What you are asked to do. I would like every line of the records below that contains the word "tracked" copied.

Records from a data source
------------
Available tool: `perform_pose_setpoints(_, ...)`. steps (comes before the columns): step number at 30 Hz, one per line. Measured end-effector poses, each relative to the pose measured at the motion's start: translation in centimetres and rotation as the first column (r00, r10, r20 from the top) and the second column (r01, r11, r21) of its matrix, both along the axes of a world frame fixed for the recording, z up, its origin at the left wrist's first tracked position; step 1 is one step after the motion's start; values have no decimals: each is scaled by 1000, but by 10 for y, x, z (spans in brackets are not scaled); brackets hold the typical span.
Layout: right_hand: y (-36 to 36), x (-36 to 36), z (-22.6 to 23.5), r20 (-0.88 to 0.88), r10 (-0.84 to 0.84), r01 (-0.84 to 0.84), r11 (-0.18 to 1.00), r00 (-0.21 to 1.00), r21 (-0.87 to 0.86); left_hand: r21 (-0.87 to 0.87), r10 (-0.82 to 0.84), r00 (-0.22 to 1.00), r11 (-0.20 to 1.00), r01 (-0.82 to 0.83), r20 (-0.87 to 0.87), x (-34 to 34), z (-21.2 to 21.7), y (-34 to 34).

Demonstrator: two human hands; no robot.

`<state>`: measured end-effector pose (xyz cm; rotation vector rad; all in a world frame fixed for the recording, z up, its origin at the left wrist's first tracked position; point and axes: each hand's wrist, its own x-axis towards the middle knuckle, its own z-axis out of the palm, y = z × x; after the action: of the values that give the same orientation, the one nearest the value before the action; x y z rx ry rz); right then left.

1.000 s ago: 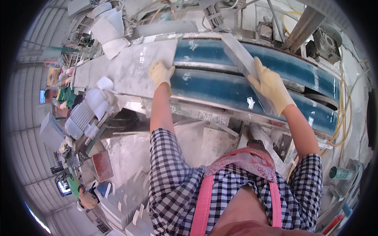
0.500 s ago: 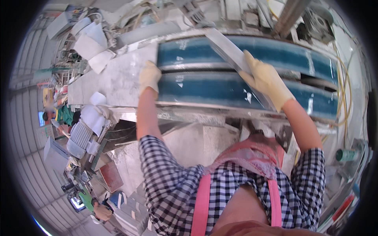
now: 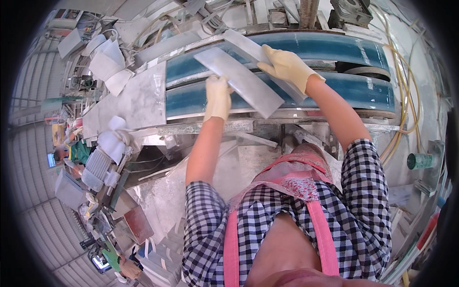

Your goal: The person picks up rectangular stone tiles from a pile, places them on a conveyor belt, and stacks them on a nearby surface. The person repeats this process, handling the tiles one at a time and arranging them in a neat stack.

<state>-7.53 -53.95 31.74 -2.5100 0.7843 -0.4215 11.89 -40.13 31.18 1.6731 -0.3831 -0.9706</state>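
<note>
My left hand (image 3: 218,98), in a cream glove, is closed on the near-left edge of a pale grey stone tile (image 3: 241,82). This long rectangular tile lies slantwise above two glossy blue conveyor belts (image 3: 191,101). Behind it and partly covered by it is a second grey tile (image 3: 244,45), set at a similar slant. My right hand (image 3: 288,71), gloved as well, grips that second tile by its far-right edge, thumb on the upper face. The fingertips of both hands are partly hidden.
A flat pale grey plate (image 3: 126,100) adjoins the belts' left end. Yellow hoses (image 3: 406,91) hang beyond their right end. A motor (image 3: 98,167) wrapped in white plastic stands at left, with stacked slabs (image 3: 160,263) lower down. A person in green (image 3: 81,152) is farther off.
My left hand has moved right from the plate's edge and now holds a tile. My right hand and its tile have shifted a little left in the picture, and the view has shifted too.
</note>
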Motion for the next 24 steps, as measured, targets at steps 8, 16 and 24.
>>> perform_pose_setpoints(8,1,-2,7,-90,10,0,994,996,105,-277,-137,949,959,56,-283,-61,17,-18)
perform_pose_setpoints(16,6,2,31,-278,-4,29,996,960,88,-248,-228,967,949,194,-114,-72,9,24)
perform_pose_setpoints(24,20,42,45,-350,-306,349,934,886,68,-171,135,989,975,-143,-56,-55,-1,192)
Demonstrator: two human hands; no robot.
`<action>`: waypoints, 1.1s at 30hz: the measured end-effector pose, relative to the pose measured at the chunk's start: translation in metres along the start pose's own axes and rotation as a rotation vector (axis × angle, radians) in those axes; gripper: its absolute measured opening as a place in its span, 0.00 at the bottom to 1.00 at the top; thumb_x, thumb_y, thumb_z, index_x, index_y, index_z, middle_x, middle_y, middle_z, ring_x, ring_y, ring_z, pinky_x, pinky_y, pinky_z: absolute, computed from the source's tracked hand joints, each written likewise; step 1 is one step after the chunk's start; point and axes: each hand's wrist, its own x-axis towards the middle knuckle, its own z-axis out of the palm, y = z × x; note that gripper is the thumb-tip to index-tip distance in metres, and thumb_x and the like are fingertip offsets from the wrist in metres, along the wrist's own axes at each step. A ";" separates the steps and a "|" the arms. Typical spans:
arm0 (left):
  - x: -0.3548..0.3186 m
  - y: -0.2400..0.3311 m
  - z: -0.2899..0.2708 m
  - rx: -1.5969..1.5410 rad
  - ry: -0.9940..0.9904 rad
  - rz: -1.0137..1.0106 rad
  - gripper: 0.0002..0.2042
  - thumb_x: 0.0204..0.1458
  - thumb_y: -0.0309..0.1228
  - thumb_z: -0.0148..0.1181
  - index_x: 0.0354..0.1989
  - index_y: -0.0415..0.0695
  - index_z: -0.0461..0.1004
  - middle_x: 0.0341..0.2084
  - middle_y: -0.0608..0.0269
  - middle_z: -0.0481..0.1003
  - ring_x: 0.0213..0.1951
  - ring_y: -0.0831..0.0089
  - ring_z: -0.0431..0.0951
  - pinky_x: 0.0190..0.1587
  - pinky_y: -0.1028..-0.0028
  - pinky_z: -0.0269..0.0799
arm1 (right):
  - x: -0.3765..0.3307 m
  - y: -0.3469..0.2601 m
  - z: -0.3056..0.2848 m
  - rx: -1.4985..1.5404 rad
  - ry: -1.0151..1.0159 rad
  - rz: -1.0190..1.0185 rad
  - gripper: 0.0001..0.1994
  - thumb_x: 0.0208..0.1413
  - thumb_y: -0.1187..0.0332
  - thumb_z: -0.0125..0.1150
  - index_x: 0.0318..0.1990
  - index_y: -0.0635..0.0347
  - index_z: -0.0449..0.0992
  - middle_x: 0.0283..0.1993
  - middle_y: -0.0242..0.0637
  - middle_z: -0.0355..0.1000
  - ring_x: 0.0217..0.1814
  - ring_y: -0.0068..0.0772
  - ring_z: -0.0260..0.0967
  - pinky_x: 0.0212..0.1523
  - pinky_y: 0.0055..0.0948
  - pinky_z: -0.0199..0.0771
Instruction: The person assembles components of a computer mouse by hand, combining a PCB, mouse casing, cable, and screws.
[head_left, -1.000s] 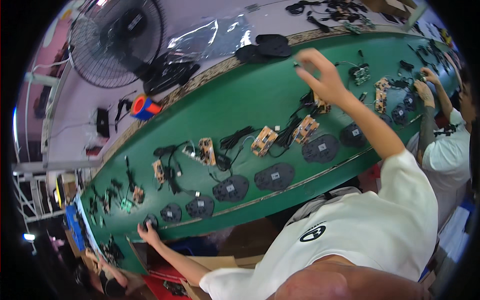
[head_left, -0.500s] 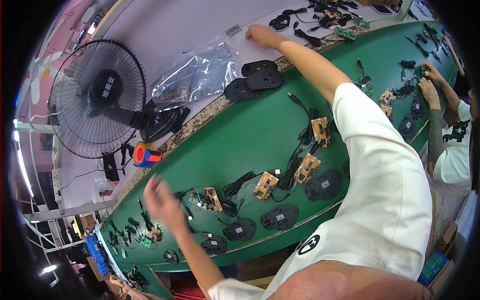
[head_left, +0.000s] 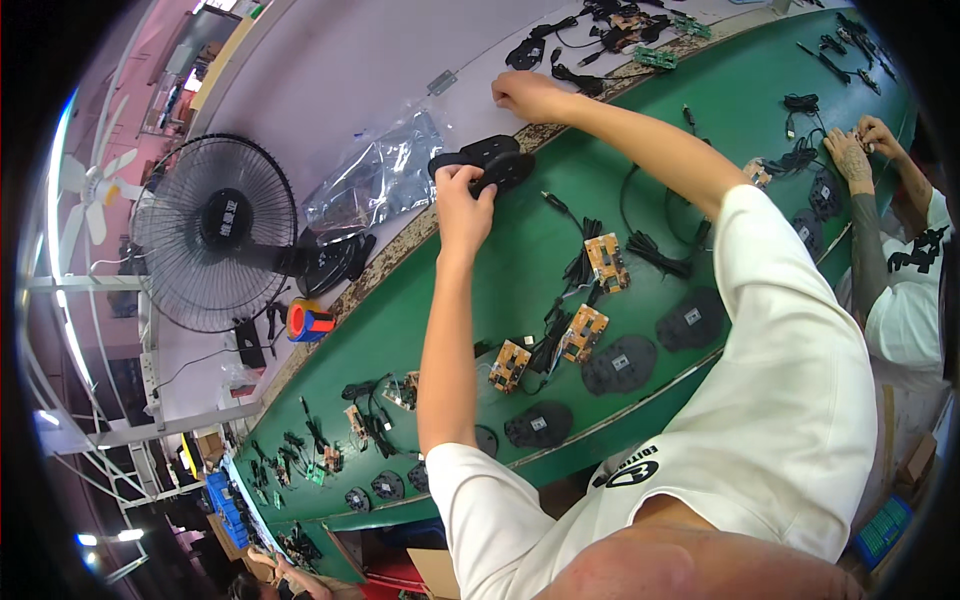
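Observation:
On the pale ledge behind the green bench, my left hand (head_left: 463,212) has its fingers curled round the edge of a small pile of black rounded plastic plates (head_left: 505,160). My right hand (head_left: 528,97) hovers by the ledge edge farther right, fingertips pressed together; anything inside them is hidden. Below my arms lie orange-brown circuit boards (head_left: 606,262) with coiled black cables (head_left: 580,268). Dark rounded bases (head_left: 620,366), each with a small pale label, line the near side of the green bench (head_left: 540,290).
A black fan (head_left: 215,232) stands at left, near a clear plastic bag (head_left: 378,175) and an orange-and-blue roll (head_left: 310,320). Cables and green boards (head_left: 655,58) lie at the far right of the ledge. A co-worker's hands (head_left: 852,158) work at right.
My left hand has swung up and right from above the bench to the black plates and closed on them. My right hand stays by the ledge, fingers together. The view has shifted slightly.

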 end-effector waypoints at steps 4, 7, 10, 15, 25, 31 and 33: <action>-0.032 0.005 -0.033 -0.180 0.038 0.139 0.08 0.46 0.16 0.61 0.35 0.39 0.79 0.51 0.49 0.69 0.49 0.56 0.76 0.46 0.67 0.78 | -0.073 -0.053 -0.041 0.499 0.142 -0.062 0.06 0.55 0.69 0.64 0.36 0.62 0.76 0.38 0.44 0.76 0.44 0.42 0.75 0.43 0.36 0.72; -0.056 0.008 -0.050 -0.191 0.225 0.348 0.12 0.47 0.14 0.56 0.37 0.39 0.80 0.58 0.51 0.69 0.44 0.67 0.79 0.35 0.76 0.78 | -0.124 -0.101 -0.067 0.679 0.046 -0.091 0.06 0.57 0.68 0.63 0.36 0.61 0.76 0.40 0.41 0.75 0.45 0.38 0.74 0.44 0.35 0.73; -0.093 0.035 -0.067 -0.258 0.212 0.335 0.10 0.46 0.12 0.57 0.34 0.38 0.80 0.59 0.46 0.69 0.48 0.61 0.78 0.42 0.72 0.78 | -0.165 -0.143 -0.079 0.754 0.135 -0.112 0.05 0.61 0.71 0.61 0.38 0.62 0.73 0.56 0.41 0.70 0.55 0.32 0.68 0.49 0.33 0.73; -0.177 0.097 -0.076 -0.455 0.445 0.362 0.12 0.44 0.08 0.53 0.32 0.36 0.78 0.52 0.42 0.76 0.41 0.66 0.82 0.37 0.76 0.76 | -0.234 -0.226 -0.111 0.808 0.201 -0.174 0.08 0.57 0.71 0.63 0.39 0.66 0.73 0.49 0.51 0.73 0.53 0.51 0.72 0.53 0.42 0.70; -0.288 0.135 -0.081 -1.714 0.343 -0.103 0.18 0.62 0.18 0.49 0.61 0.34 0.60 0.47 0.45 0.76 0.46 0.64 0.81 0.46 0.70 0.82 | -0.288 -0.291 -0.092 0.789 0.490 -0.195 0.08 0.52 0.74 0.70 0.37 0.63 0.75 0.51 0.48 0.74 0.49 0.46 0.75 0.47 0.35 0.76; -0.302 0.127 -0.066 -1.411 0.512 -0.086 0.10 0.65 0.24 0.51 0.52 0.38 0.61 0.40 0.52 0.78 0.41 0.69 0.81 0.40 0.70 0.83 | -0.297 -0.313 -0.083 0.735 0.581 -0.181 0.09 0.52 0.74 0.69 0.36 0.63 0.74 0.50 0.46 0.74 0.50 0.47 0.73 0.47 0.37 0.74; -0.303 0.133 -0.061 -1.416 0.535 -0.095 0.10 0.65 0.24 0.50 0.52 0.38 0.61 0.41 0.52 0.78 0.41 0.70 0.81 0.39 0.70 0.83 | -0.298 -0.314 -0.080 0.726 0.597 -0.188 0.09 0.52 0.74 0.69 0.36 0.62 0.74 0.50 0.46 0.74 0.49 0.47 0.73 0.47 0.37 0.74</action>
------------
Output for this exercise.
Available tool: `perform_pose_setpoints(_, ...)`. steps (comes before the columns): step number at 30 Hz, one per line. Measured end-effector poses, each relative to the pose measured at the motion's start: translation in centimetres and rotation as the first column (r00, r10, r20 from the top) and the second column (r01, r11, r21) of its matrix, both along the axes of a world frame fixed for the recording, z up, its origin at the left wrist's first tracked position; step 1 is one step after the motion's start; values have no decimals: each is scaled by 1000, but by 10 for y, x, z (spans in brackets are not scaled); brackets hold the typical span.
`<state>`: measured end-effector pose (xyz cm; rotation vector rad; all in a world frame fixed for the recording, z up, its origin at the left wrist's first tracked position; point and axes: each hand's wrist, its own x-axis towards the middle knuckle, its own z-axis out of the palm, y = z × x; after the action: of the values that give the same orientation, the one nearest the value before the action; x y z rx ry rz); right then left.
`<action>`: waypoints, 1.1s at 30hz: the measured end-effector pose, relative to the pose measured at the chunk's start: translation in metres along the start pose's own axes and rotation as a rotation vector (axis × angle, radians) in those axes; gripper: its absolute measured opening as a place in its span, 0.00 at the bottom to 1.00 at the top; thumb_x, thumb_y, thumb_z, index_x, index_y, index_z, middle_x, middle_y, middle_z, ring_x, ring_y, ring_z, pinky_x, pinky_y, pinky_z: absolute, computed from the source's tracked hand joints, each written likewise; step 1 is one step after the chunk's start; point and axes: each hand's wrist, its own x-axis towards the middle knuckle, its own z-axis out of the palm, y = z × x; note that gripper is the thumb-tip to index-tip distance in metres, and thumb_x and the like are fingertip offsets from the wrist in metres, along the wrist's own axes at each step. A ";" separates the steps and a "|" the arms. Typical spans:

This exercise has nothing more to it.